Al presente sono sbollite le discordie col papa, sì perchè questi si comporta modestamente nè comanda a bacchetta come una volta; e sì per essere anch’egli intento al medesimo scopo, cioè alla pace d’Italia; e in fine, perchè la fazione papista si accrebbe pel contegno tenuto dal re di Francia. Egli per un intero quadriennio moltiplicò le sue istanze affinchè si facesse l’accordo col papa, e le sue esortazioni non andarono esenti da minacce: a tale che molti dei buoni fecero defezione; e quelli che ancora stanno saldi, non amano gran fatto il re, siccome pervertitore della buona causa, nè di lui più si fidano.2 Sta loro scolpito nell’animo quel ch’egli tentò di ottenere colle sue lettere qua spedite; e tuttavolta temono ch’egli non affetti di gratificarsi il papa a prezzo della nostra servitù. Queste due verità sono fuori di controversia, infra gli esperti delle cose italiane: l’una, che nè il papa nè la curia romana potranno mai separarsi dalla casa d’Austria; l’altra, che i nostri papisti si schiereranno sempre dal lato ed a pro dello spagnuolo. Tutto ciò sia confidato nel seno di lei, come signore ed amico.

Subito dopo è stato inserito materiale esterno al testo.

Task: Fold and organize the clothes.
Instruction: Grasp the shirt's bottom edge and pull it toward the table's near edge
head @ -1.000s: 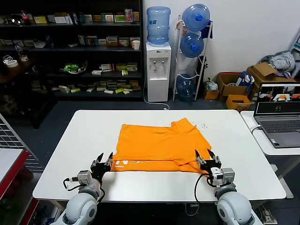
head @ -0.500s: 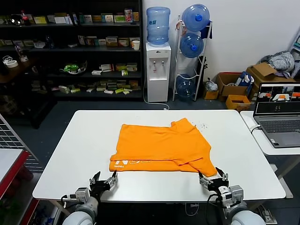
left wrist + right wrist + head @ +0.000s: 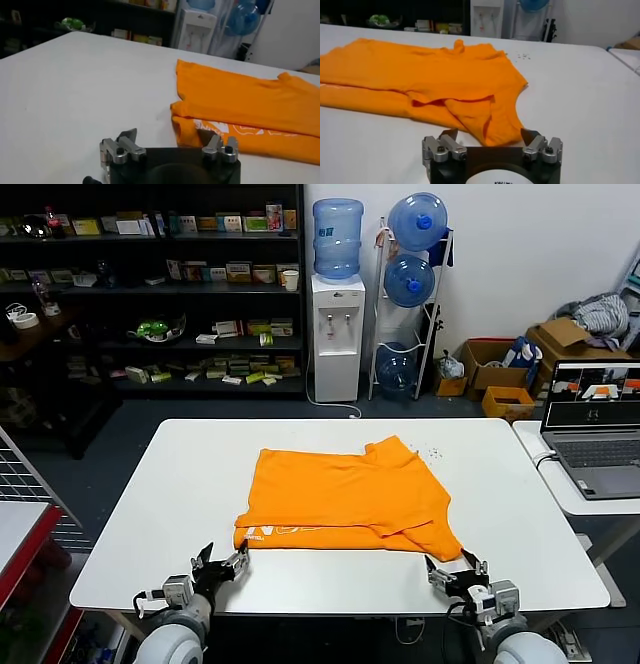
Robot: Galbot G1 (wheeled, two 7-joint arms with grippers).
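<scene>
The orange T-shirt (image 3: 340,499) lies folded flat on the white table (image 3: 150,514), with pale lettering along its near left edge (image 3: 235,129). My left gripper (image 3: 220,566) hovers at the table's near edge, just short of the shirt's front left corner, open and empty (image 3: 172,136). Just short of the front right corner, near the same table edge, my right gripper (image 3: 455,572) is open with nothing in it (image 3: 489,134). The shirt's folded corner (image 3: 480,115) lies ahead of its fingers, apart from them.
A side table with an open laptop (image 3: 600,434) stands to the right. Some small dark specks (image 3: 432,452) lie on the table beyond the shirt. A wire rack (image 3: 20,484) is at the left. Shelves and a water dispenser (image 3: 336,334) stand far behind.
Both grippers have drawn back from the shirt's front corners toward the table's near edge. The shirt lies where it was.
</scene>
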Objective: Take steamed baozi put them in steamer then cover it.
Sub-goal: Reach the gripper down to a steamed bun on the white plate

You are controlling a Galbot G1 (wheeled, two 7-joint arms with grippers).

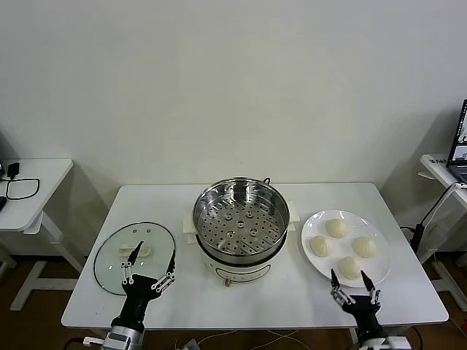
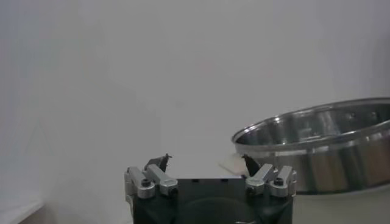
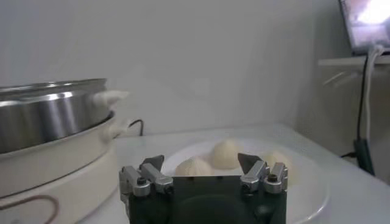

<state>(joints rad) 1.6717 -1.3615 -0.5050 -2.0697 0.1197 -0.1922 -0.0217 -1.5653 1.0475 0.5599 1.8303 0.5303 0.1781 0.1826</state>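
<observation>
Several cream-white baozi (image 1: pixel 336 228) lie on a round white plate (image 1: pixel 381 266) at the table's right. The steel steamer (image 1: pixel 241 219) on its white base stands at the table's middle, its perforated tray bare. My right gripper (image 1: pixel 353 279) is open and empty at the near edge of the plate, just before the nearest baozi (image 1: pixel 349 267); its wrist view shows baozi (image 3: pixel 224 153) beyond the fingers. My left gripper (image 1: pixel 151 270) is open and empty over the near edge of the glass lid (image 1: pixel 117 255); the steamer (image 2: pixel 323 143) shows in its wrist view.
The glass lid with its white handle (image 1: pixel 139 249) lies flat at the table's left. A white cloth (image 1: pixel 191 227) lies under the steamer. Side tables stand at far left (image 1: pixel 29 191) and far right (image 1: pixel 441 169). The table's front edge (image 1: pixel 255 321) is close to both grippers.
</observation>
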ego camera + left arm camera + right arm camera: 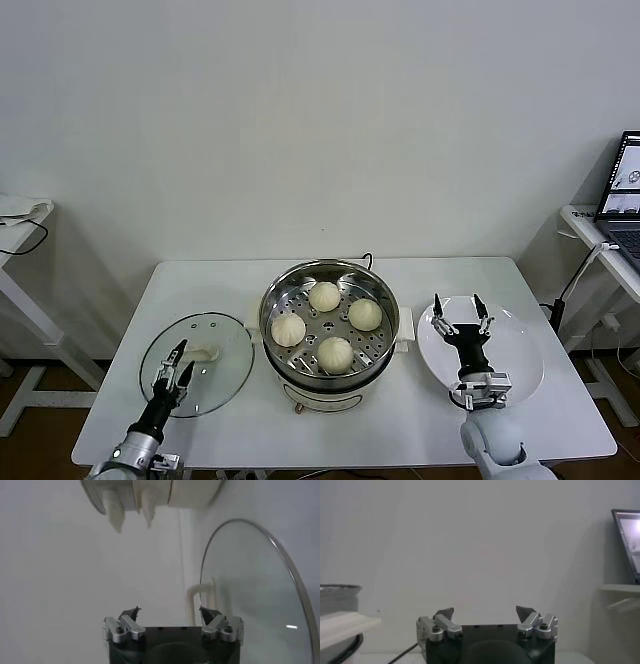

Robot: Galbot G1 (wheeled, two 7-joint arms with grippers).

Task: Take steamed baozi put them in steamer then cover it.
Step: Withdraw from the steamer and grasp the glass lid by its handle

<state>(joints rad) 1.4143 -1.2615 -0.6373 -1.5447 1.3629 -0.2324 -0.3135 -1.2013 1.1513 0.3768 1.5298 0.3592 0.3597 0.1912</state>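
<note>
Several cream-white baozi [324,296] sit on the perforated tray inside the shiny steamer [279,295] at the table's middle. The clear glass cover [222,385] with its cream handle [206,353] lies flat on the table to the left of the steamer. It also shows in the left wrist view [250,595]. My left gripper [178,359] is open and hovers over the cover, just beside its handle [197,592]. My right gripper [460,315] is open and empty above the white plate [520,360], right of the steamer.
The steamer stands on a white base with side handles [406,340]. Its edge shows in the right wrist view [337,622]. A laptop [626,190] stands on a side table at the far right. Another side table [20,215] is at the far left.
</note>
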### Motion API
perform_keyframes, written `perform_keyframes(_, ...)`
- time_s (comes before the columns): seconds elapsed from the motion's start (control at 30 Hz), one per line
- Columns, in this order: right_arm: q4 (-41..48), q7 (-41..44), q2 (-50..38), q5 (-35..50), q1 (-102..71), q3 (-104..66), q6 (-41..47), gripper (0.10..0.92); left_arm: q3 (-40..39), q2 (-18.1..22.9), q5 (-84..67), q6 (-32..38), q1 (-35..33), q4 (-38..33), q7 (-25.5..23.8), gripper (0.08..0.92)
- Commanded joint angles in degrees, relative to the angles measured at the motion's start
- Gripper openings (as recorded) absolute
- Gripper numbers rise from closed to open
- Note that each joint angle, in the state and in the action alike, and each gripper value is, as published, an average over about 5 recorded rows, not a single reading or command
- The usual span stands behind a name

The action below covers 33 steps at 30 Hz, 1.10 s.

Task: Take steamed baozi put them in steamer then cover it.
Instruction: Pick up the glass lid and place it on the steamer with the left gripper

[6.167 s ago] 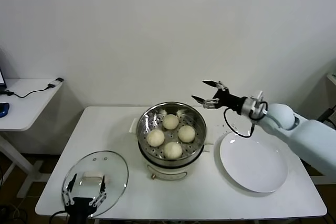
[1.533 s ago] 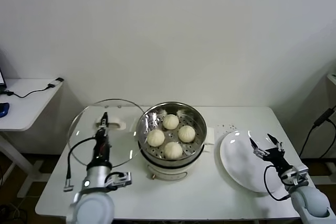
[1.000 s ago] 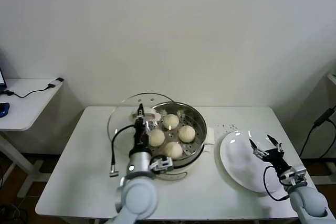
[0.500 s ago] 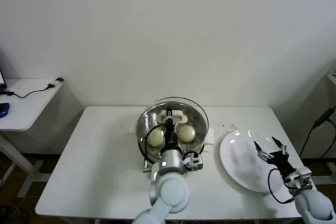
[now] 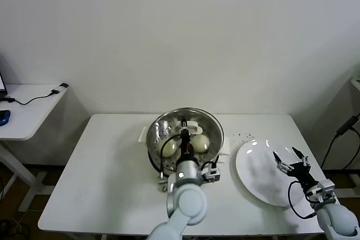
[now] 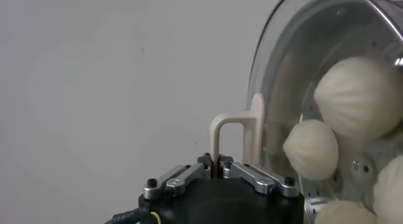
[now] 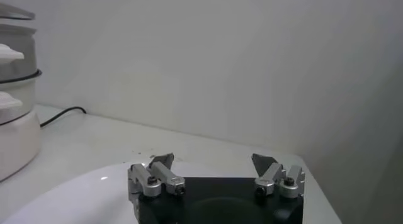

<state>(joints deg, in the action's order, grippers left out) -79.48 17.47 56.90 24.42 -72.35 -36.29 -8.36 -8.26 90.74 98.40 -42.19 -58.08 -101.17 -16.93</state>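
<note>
Steel steamer [image 5: 155, 139] sat mid-table, buns [image 5: 201, 143] inside. Its glass cover [image 5: 194, 115] had just swung in from the left and hung directly above, ready to lower. Left gripper [image 6: 220, 161] pinched the handle [image 6: 234, 132]; right gripper [image 5: 291, 161] idled wide over the plate [image 5: 260, 181].

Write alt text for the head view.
The left tool holds a glass lid by its handle over a steel steamer with pale buns inside, on a white table. The right tool hangs open over an empty white plate to the right.

pale grey arms, black cables
</note>
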Motion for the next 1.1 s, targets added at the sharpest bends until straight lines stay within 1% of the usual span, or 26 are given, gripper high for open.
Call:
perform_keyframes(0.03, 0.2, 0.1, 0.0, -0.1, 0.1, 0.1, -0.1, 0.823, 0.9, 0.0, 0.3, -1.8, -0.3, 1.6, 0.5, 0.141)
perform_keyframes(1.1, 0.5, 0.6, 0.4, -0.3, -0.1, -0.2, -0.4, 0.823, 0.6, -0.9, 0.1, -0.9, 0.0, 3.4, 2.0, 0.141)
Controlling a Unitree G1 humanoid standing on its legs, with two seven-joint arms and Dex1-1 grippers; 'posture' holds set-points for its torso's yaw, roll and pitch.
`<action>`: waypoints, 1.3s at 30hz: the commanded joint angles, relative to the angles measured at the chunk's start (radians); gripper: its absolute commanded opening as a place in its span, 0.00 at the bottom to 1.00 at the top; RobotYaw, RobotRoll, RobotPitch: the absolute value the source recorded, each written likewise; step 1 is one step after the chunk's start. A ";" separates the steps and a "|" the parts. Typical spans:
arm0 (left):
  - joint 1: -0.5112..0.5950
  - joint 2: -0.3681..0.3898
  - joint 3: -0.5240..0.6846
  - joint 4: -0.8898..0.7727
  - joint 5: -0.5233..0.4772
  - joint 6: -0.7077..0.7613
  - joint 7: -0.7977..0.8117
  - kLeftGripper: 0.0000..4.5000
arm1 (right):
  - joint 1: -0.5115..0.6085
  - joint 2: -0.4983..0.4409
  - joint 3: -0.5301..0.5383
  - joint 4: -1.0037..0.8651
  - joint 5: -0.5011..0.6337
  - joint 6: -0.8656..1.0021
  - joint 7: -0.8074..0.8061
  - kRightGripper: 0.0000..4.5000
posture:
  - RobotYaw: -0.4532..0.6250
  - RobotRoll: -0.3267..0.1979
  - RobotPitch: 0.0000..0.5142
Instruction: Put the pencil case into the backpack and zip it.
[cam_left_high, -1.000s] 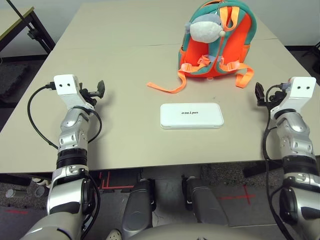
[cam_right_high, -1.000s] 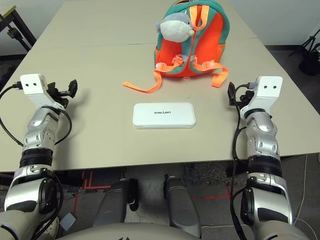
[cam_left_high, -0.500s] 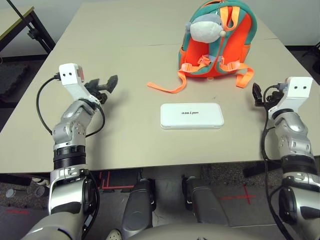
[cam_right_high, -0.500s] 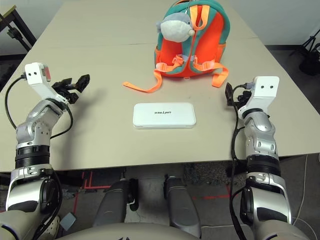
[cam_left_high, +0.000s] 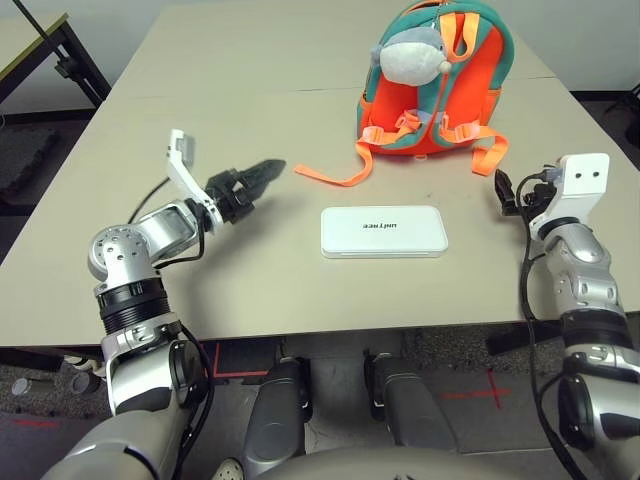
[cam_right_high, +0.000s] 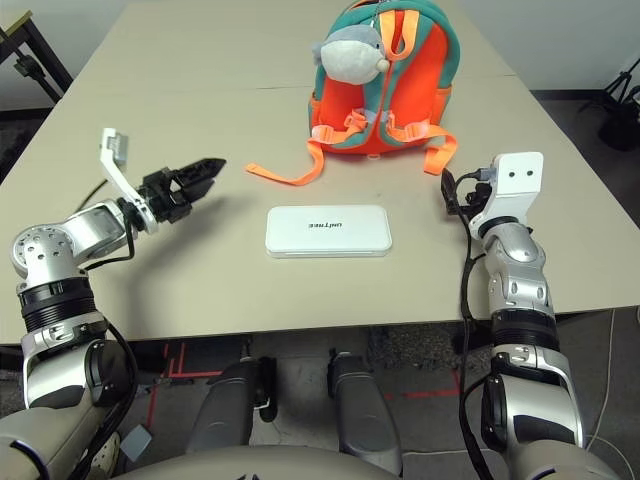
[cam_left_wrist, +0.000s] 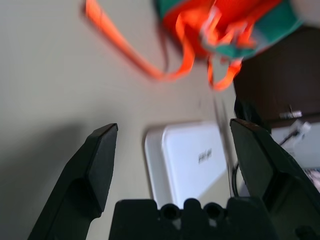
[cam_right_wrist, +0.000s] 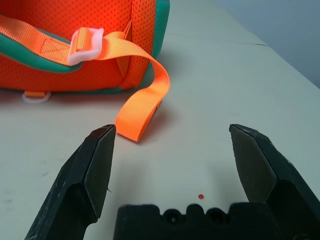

Il padre Fulgenzio andò a Roma, dopo aver avuta dal papa la pubblica fede che nulla sarebbesi operato a discapito del suo onore. In questi diciotto mesi fu continuo l’ammonire che fecero per indurlo ad abiurare: non volle cedere, ed è questa la cagion vera della sua prigionía; il pretesto poi, che meditasse di fuggirsi in Inghilterra. Stia sana.

Del 22 d’aprile 1610.



  1. Dalla Corrispondenza citata alla pagina 148 del tom. I, ec. Ha scritto decisamente al principio: De padre Paulo; e ancora senza di ciò, non crediamo che della sua autenticità potrebbe ragionevolmente dubitarsi.
  2. Chi può leggere queste cose e non maravigliarsi del ritornare delle umane vicende e degli stessi periodi della storia? Vedasi anche la pag. 53.